The same, considerable levels of skepticism and self-irony are what stand behind the work of another St. Petersburg rapper, Igor' Zakruzhnykh, otherwise known as Strannik Stk, who was born and raised in Siberia. He recalls that instead of bedtime stories, his young parents - themselves college students - would play him rock music until he fell asleep. That unusual practice, apparently, led to an early love for various genres and a commitment to music, although he would eventually receive a higher education in the unrelated field of computer programming.
Zakruzhnykh - not unlike Andreo RA - recently declared himself "a hopeless romantic who's stuck in the culture of prior centuries. I simply don't see any genuine beauty in modern life or society. Nonetheless, I try [in my songs] to deal with the most vital aspects of our common problems and experiences..." These multiple social, musical, and educational strands have now led to a debut album: "53 Weeks."
Strannik Stk (Igor' Zakruzhnykh [left], St. Petersburg)

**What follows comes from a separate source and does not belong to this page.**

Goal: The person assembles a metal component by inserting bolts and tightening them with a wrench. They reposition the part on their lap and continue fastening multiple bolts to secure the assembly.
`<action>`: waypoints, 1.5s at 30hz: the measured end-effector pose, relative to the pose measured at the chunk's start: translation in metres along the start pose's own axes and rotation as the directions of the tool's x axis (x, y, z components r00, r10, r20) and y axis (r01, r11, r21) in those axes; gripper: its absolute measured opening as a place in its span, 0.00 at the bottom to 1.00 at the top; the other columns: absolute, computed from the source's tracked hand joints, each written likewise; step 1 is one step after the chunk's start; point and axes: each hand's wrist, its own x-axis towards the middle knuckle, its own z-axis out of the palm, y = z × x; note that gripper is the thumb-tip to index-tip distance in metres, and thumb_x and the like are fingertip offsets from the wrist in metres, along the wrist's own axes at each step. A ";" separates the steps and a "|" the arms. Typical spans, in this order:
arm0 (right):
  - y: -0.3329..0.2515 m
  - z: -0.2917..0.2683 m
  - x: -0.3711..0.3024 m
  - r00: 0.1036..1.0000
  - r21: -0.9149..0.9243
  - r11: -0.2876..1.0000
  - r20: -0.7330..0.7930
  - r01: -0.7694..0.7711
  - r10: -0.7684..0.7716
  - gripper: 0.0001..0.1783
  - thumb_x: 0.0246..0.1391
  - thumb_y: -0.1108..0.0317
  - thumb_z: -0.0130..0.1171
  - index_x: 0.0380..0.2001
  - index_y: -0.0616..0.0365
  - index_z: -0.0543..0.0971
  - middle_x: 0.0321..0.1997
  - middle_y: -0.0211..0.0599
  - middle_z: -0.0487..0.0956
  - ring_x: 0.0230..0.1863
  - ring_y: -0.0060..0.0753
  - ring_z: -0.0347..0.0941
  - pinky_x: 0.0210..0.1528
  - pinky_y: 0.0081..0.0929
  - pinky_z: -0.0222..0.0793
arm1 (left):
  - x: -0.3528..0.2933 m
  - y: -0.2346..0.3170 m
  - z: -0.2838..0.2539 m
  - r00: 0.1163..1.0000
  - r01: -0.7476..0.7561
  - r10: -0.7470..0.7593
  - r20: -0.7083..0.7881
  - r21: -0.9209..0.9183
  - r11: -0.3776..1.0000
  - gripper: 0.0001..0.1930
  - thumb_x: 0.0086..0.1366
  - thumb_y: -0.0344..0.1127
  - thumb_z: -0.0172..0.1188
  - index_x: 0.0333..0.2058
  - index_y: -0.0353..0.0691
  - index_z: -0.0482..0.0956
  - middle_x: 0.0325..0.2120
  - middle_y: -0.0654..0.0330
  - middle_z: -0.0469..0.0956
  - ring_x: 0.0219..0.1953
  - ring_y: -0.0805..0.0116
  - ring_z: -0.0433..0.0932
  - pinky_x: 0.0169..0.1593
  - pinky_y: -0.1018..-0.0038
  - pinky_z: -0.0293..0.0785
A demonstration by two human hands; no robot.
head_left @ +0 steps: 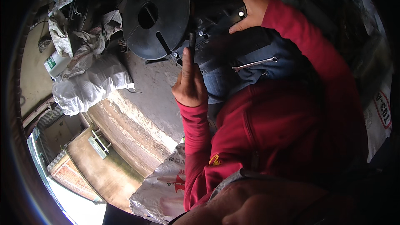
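Observation:
A black machine part with a large round disc (pixel 168 14) is in front of me; the disc has a round central hole and a slot. From its right side extends a black housing (pixel 218 10) with bright bolts. My right hand (pixel 252 6) wraps round the housing's outer end, thumb below and fingers above. Close to the disc's lower right edge, my left hand (pixel 191 85) has its index finger stretched along a dark rod (pixel 192 43) with a thread-like tip, other fingers curled. The rod's lower end is hidden by that hand. A combination wrench (pixel 255 64) lies across my blue trouser leg.
White woven sacks (pixel 93 83) and crumpled sheeting lie to the left, beside a white container (pixel 56 64) with a green label. Grey concrete floor (pixel 150 83) stretches below the machine. A printed sack (pixel 162 187) is near my left elbow, another sack (pixel 378 116) at far right.

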 end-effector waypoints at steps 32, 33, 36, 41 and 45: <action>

A good introduction to the recording - from a philosophical standpoint - would come from the opening track "Pritchi" ("Parables" or "Tall Tales," perhaps). The song invites all listeners to "forget the worn-out tales" so prevalent in society, especially those concerning our personal worth (or the lack thereof). Zakruzhnykh tries to fashion an upbeat declaration or two: "Don't forget that you're an individual./ Stop for a moment, take a look up/ And remind yourself: 'I'm a human being!'/ Whatever you do, things will work out:/ Your path will turn towards the sun./ We're all dancing above an abyss of falsehood./ Just ask yourself: 'Who needs this life?'"
Happy fatalism seems the best outlook for a shell-shocked romantic.
I haven't heard anything this upbeat for ages!
At another venue, he calls himself "one of Russia's more intellectual rappers." Precisely which categories, we might ask, would constitute smart, insightful rap in this difficult nation? "Shyness and melancholy," he says. We're an extremely long way from US primetime bluster. And yet, when the video for "Pritchi" was uploaded to YouTube, some comments quickly appeared from approving listeners and viewers: "I haven't heard anything this upbeat for ages!" "I don't like rap - but this really hits the spot!" Stoicism is cause for relative comfort; it at least allows for the slightest of smiles. And a steely gaze - just in case.